Monroe, Judith A. MD; Moore, Georgia A. MS

Journal of Public Health Management and Practice: November/December 2015 - Volume 21 - Issue - p S7–S8
doi: 10.1097/PHH.0000000000000270
Commentary

This commentary describes data for action, including trend data about workforce demographics, needs, gaps, impact, and programs and tools, which are essential for planning, implementing, and evaluating workforce development programs and activities across all levels and jurisdictions.

Office for State, Tribal, Local and Territorial Support, Centers for Disease Control and Prevention, Atlanta, Georgia.

Correspondence: Georgia A. Moore, MS, Office for State, Tribal, Local and Territorial Support, Centers for Disease Control and Prevention, 4770 Buford Hwy, NE, MS-E70, Atlanta, GA 30341 (gbm7@cdc.gov).

The authors did not receive funding from another organization to produce this work.

The content and viewpoints in this commentary are those of the authors and do not necessarily represent the official position of the Centers for Disease Control and Prevention.

The authors declare no conflicts of interest.

One infectious disease can change everything, at any time: Ebola. One storm can change anything, at any time: Hurricane Katrina. One technological innovation can change how people relate to one another, learn, and connect: smartphones. One tipping point in social vigilance can result in the resurgence of a disease once controlled: measles. One policy can catalyze transformation: the Affordable Care Act.

How do we recruit, train, support, and retain a public health workforce capable of working in this highly connected, fast-changing environment? This is an important question for governmental public health across all levels and jurisdictions.

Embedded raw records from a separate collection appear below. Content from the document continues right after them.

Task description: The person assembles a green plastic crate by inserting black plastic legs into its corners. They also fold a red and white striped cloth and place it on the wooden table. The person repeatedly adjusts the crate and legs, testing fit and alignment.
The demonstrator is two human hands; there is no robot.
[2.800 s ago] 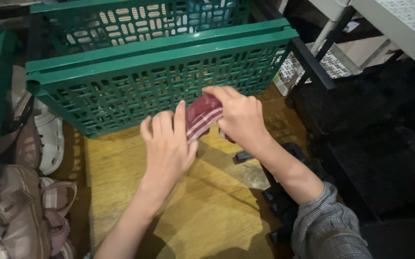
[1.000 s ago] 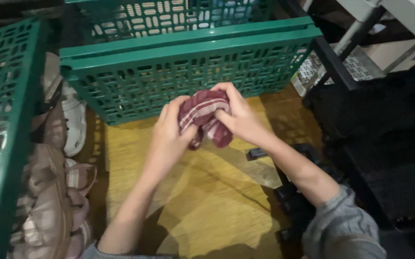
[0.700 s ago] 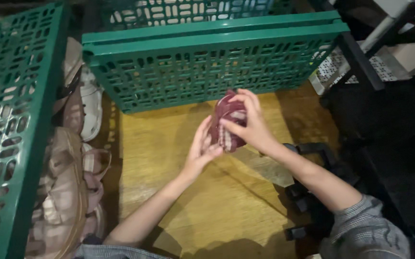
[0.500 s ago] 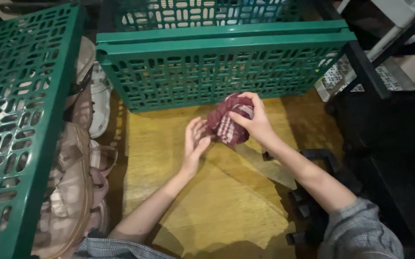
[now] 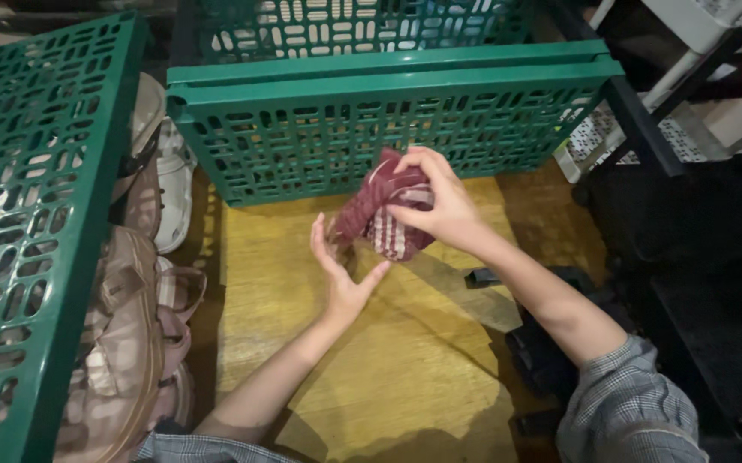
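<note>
My right hand (image 5: 439,201) grips a bunched dark red cloth with white stripes (image 5: 384,214), holding it up just in front of the green plastic crate (image 5: 388,120). My left hand (image 5: 341,270) is below and to the left of the cloth, palm up with fingers spread, its fingertips close to the cloth's lower left end. Both hands hover over a yellow-brown wooden surface (image 5: 345,360). My sleeves are grey checked fabric.
A second green lattice crate (image 5: 28,231) stands on the left. Between the crates lie pale pink and white shoes (image 5: 144,283). Dark objects (image 5: 542,351) sit at the right edge of the wooden surface, with a black frame and white shelving beyond.
The cloth went from flat between both hands to bunched in my right hand. My left hand has let go and opened below it. The view has shifted so the left crate shows more.
</note>
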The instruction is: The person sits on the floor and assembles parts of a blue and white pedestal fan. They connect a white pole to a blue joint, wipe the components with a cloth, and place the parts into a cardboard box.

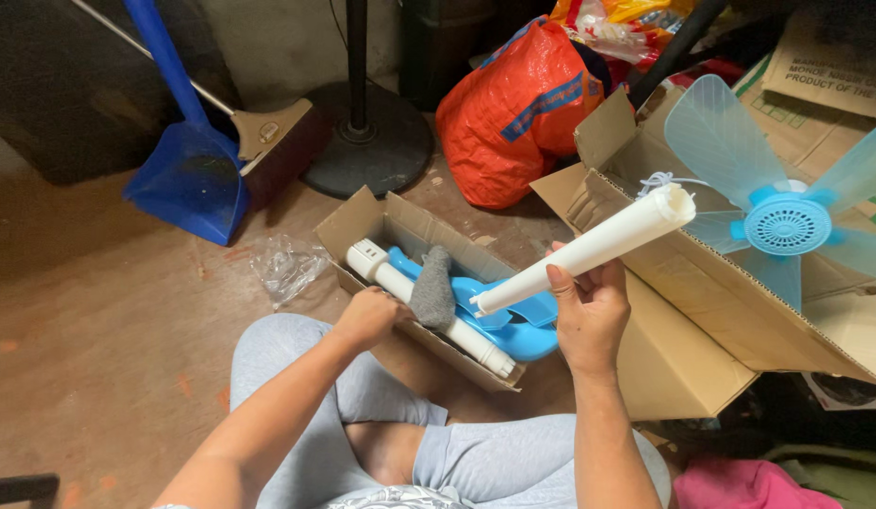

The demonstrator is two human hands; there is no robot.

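Note:
My right hand (pixel 589 316) grips a white plastic tube (pixel 589 247) near its lower end, and the tube slants up to the right. My left hand (pixel 367 316) reaches into a small open cardboard box (pixel 358 221) and is closed around the lower end of a grey cloth (pixel 433 287). In that box lie a second white tube (pixel 400 283) and blue plastic parts (pixel 513 325). I sit cross-legged on the floor in grey trousers, and the box is just in front of my knees.
A large cardboard box (pixel 683 283) at right carries a pale blue fan blade (pixel 787 203). An orange bag (pixel 518 108), a round fan base with pole (pixel 367 141), a blue dustpan (pixel 188 174), a broom (pixel 268 137) and crumpled clear plastic (pixel 287 266) lie around.

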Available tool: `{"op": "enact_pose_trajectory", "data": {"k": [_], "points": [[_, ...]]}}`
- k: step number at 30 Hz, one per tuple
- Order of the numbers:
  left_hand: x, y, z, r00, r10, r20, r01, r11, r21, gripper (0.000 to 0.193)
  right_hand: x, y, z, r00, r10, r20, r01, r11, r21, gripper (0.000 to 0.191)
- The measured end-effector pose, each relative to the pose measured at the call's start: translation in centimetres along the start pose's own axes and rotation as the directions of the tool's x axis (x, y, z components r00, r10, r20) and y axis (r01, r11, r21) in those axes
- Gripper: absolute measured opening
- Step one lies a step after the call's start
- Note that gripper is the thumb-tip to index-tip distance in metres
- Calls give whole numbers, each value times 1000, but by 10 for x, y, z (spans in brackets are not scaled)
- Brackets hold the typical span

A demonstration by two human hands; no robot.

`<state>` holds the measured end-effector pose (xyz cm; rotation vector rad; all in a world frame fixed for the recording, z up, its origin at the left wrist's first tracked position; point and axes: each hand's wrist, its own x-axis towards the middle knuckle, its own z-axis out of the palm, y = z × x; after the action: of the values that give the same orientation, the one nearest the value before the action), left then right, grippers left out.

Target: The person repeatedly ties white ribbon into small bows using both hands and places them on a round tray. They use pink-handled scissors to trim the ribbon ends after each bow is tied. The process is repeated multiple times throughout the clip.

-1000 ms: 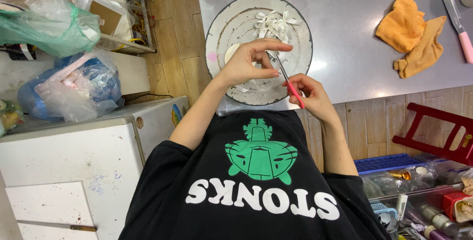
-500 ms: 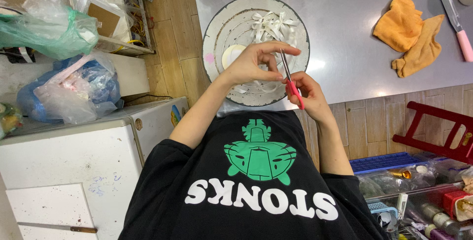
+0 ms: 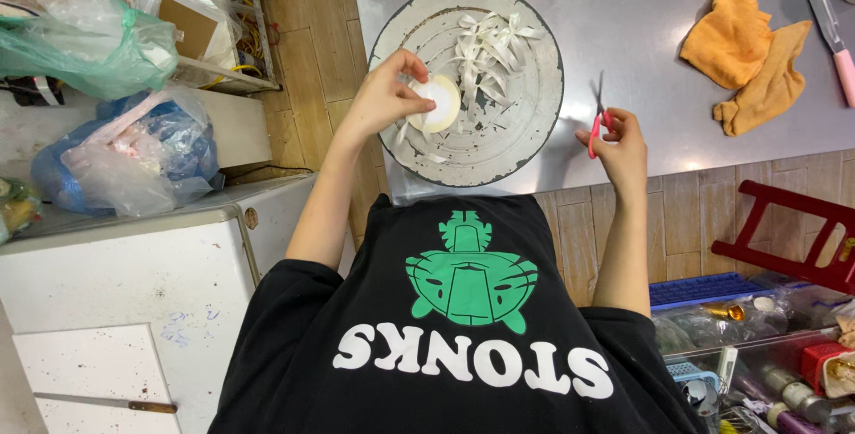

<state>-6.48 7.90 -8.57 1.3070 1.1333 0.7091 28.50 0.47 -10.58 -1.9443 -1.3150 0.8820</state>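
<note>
Brushed steel counter (image 3: 641, 24), dull sheen; round metal tray (image 3: 534, 131), worn and scratched, matt; pale paper-like strips (image 3: 488, 47); scissors (image 3: 597, 118), red plastic handles, metal blades; orange cloth (image 3: 748, 56), soft, fuzzy; crinkled glossy plastic bags (image 3: 125, 154)

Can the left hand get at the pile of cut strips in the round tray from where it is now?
Probably yes. The left hand holds a white roll over the tray, and the strips lie close beside it with nothing between, though its fingers are occupied.

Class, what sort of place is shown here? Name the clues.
Probably a working kitchen or food-prep area: a steel counter, a round metal tray of white strips, a pink-handled knife and orange cloths.
</note>
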Motion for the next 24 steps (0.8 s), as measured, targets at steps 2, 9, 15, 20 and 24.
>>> {"op": "enact_pose_trajectory", "data": {"k": [2, 9, 15, 20, 24], "points": [[-3, -1, 1, 996, 0, 91, 6, 998, -61, 43, 6, 8, 6, 999, 39, -5, -39, 991, -130, 75], [-19, -16, 15, 991, 27, 131, -12, 994, -113, 32, 3, -8, 17, 926, -348, -146, 264, 873, -410, 64], [-39, -19, 41, 983, -17, 183, 83, 929, -359, 32, -2, -85, 58, 835, -545, -71, 536, 836, -116, 15], [-58, -23, 50, 997, 48, 58, -30, 961, -276, 41, 28, -128, 98, 738, -674, 22, 668, 726, -165, 27], [-67, -35, 52, 988, 68, -135, -110, 935, -337, 43, 42, -132, 113, 762, -636, 124, 638, 705, -309, 28]]}}
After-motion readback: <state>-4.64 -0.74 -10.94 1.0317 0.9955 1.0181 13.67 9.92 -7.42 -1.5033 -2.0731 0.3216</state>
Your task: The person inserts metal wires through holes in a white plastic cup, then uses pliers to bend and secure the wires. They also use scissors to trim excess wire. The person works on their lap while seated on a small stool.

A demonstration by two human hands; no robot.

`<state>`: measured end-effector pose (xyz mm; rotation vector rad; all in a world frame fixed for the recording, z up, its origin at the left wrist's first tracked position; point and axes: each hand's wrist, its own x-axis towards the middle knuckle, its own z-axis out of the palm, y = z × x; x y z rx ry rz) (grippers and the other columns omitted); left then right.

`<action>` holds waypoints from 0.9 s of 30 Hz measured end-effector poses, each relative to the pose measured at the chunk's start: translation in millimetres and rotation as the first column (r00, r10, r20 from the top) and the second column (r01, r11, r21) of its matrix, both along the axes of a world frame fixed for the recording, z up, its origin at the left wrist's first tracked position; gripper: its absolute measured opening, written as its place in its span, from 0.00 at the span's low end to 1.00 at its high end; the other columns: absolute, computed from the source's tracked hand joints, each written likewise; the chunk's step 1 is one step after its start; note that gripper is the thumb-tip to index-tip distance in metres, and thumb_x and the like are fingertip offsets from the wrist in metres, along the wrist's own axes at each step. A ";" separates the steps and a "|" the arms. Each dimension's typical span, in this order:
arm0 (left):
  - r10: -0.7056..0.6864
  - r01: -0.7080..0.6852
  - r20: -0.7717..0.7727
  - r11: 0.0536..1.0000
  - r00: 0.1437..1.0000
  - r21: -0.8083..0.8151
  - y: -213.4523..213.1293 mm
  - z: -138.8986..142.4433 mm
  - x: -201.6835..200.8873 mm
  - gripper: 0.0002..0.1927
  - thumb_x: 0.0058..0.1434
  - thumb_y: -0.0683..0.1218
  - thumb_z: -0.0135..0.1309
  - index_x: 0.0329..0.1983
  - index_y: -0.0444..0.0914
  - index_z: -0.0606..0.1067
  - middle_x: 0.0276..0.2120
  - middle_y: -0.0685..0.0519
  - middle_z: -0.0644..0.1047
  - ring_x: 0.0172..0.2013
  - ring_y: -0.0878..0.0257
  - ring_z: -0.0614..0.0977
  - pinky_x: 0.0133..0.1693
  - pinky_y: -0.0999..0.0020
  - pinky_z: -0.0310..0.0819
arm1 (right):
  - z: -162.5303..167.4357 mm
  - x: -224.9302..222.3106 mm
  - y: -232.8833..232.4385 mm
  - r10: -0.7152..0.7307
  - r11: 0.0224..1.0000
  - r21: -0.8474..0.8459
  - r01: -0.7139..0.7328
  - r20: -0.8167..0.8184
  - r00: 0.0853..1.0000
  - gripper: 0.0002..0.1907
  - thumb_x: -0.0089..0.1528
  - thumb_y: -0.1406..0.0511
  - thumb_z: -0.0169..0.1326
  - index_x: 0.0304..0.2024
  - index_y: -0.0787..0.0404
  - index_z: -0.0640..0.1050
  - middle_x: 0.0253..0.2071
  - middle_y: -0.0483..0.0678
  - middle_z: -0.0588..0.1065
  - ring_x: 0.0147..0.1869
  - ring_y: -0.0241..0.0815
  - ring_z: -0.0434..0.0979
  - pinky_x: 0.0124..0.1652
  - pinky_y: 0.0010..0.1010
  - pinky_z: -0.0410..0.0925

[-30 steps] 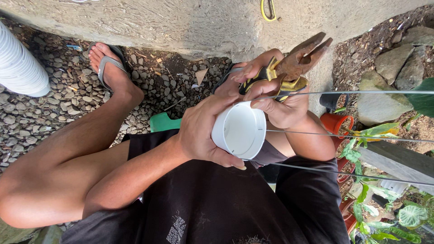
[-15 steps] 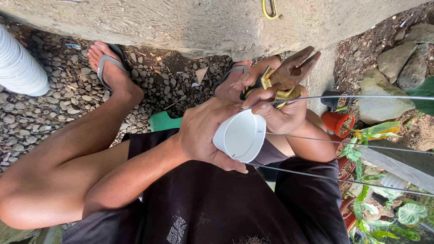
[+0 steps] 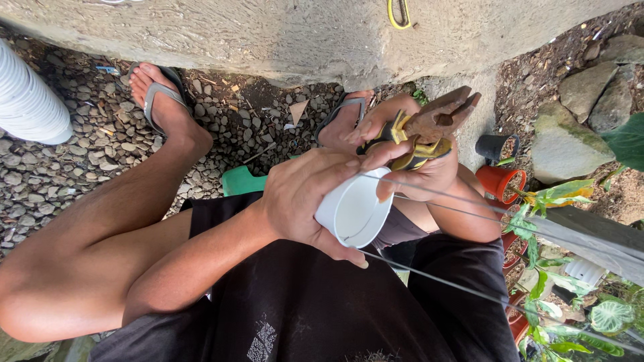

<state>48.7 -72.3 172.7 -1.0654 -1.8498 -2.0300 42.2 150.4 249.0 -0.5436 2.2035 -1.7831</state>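
Item one: my left hand (image 3: 305, 198), at the centre of my view. Its fingers are curled fast around a white plastic cup (image 3: 354, 209), thumb on the near rim at five o'clock, the cup's open mouth tipped toward me.

Item two: my right hand (image 3: 419, 167), just beside the cup at two o'clock. Its fingers are closed round the yellow grips of rusty pliers (image 3: 439, 124), whose nose points out toward one o'clock; whether the nose is open or closed I cannot tell. My forefinger reaches down and touches the cup's far rim.

Item three: thin wires (image 3: 469, 201), running from the cup out to three and four o'clock, one from the upper rim, one from below it.

Item four: my feet in grey sandals (image 3: 157, 94) at eleven and twelve o'clock, on river gravel (image 3: 74, 161), below a rough concrete wall (image 3: 268, 33).

Item five: a green stool (image 3: 241, 181) beneath me, at ten o'clock of the cup.

Item six: red plant pots (image 3: 500, 181) and leafy plants (image 3: 563, 295), three to five o'clock. A white ribbed pipe (image 3: 27, 100) at ten o'clock, well apart.
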 end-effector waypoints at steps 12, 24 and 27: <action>-0.012 0.011 -0.141 1.000 0.990 -0.002 2.1 -1.5 -1.4 0.59 0.55 0.78 0.64 0.68 0.31 0.57 0.52 0.40 0.77 0.48 0.47 0.84 0.50 0.57 0.83 | -7.3 2.0 20.9 -0.038 0.998 -0.058 0.034 -0.083 0.996 0.19 0.55 0.58 0.71 0.39 0.63 0.80 0.53 0.49 0.70 0.54 0.50 0.79 0.51 0.40 0.77; -0.014 0.011 -0.189 1.000 0.982 -0.017 6.4 -8.5 1.1 0.58 0.58 0.78 0.62 0.68 0.30 0.57 0.54 0.39 0.76 0.49 0.47 0.84 0.51 0.54 0.83 | -17.3 4.4 30.1 -0.048 0.998 -0.052 0.043 -0.098 0.994 0.16 0.61 0.58 0.68 0.40 0.63 0.80 0.52 0.50 0.71 0.52 0.49 0.80 0.50 0.38 0.77; -0.020 0.016 -0.114 0.999 0.993 -0.033 6.3 -10.9 3.1 0.58 0.56 0.78 0.64 0.68 0.31 0.58 0.53 0.41 0.77 0.49 0.47 0.84 0.50 0.58 0.82 | -17.6 6.5 26.5 -0.097 0.994 -0.059 0.096 -0.014 0.995 0.16 0.65 0.57 0.64 0.39 0.64 0.81 0.52 0.50 0.71 0.52 0.48 0.79 0.51 0.37 0.75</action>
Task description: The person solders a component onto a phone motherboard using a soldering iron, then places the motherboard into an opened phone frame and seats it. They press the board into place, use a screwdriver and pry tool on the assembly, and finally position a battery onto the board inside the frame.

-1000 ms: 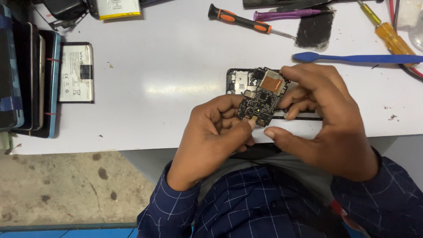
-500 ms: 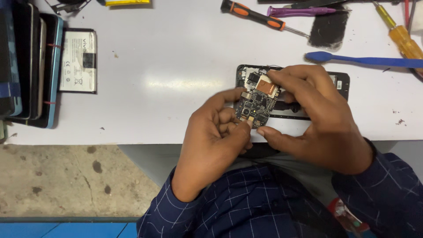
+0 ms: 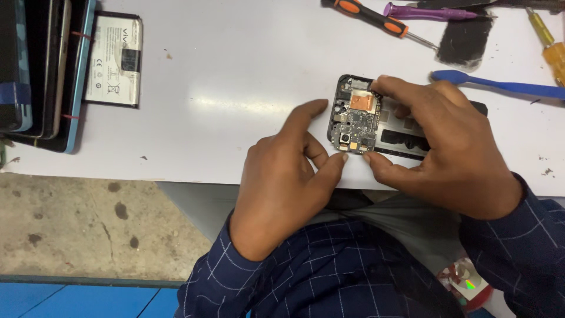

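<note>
Right of centre, near the white table's (image 3: 194, 88) front edge, lies one opened phone frame (image 3: 406, 138), black and flat, with a circuit board (image 3: 356, 121) studded with small parts and a copper square. The right hand (image 3: 453, 153) pinches the frame's end between thumb and fingers. The left hand (image 3: 288, 176) is loosely spread, thumb touching the board's lower corner. Two screwdrivers (image 3: 376, 17), one blue pry tool (image 3: 500, 85) lie upper right; bare tabletop stretches left.

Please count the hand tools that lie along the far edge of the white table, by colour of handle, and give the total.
Orange and black screwdriver: 1
Purple tool: 1
Yellow screwdriver: 1
Blue pry tool: 1
Total: 4
</note>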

It is imperative to have data for action, including trend data about workforce demographics, needs, gaps, impact, and programs and tools. This information is essential to planning, implementing, and evaluating workforce development programs and activities and for ensuring that workforce investments are well spent.

Examples of surveys that are tracking public health workforce trends include the profiles of state and local health departments conducted by the Association of State and Territorial Health Officials (ASTHO) and the National Association of County & City Health Officials (NACCHO), with some support from the Centers for Disease Control and Prevention (CDC) and the Robert Wood Johnson Foundation. Collectively, these profiles provide system-level information about the health department workforce, such as numbers, occupations, salaries, vacancies, projected retirements, tenure, qualifications, and other demographics. The profiles also provide information about the health department working environment, such as governance structure and factors affecting system change, including economic forces and health reform. In addition, ASTHO, NACCHO, and CDC are collaborating on improving enumeration of the public health workforce at the federal, state, and local levels.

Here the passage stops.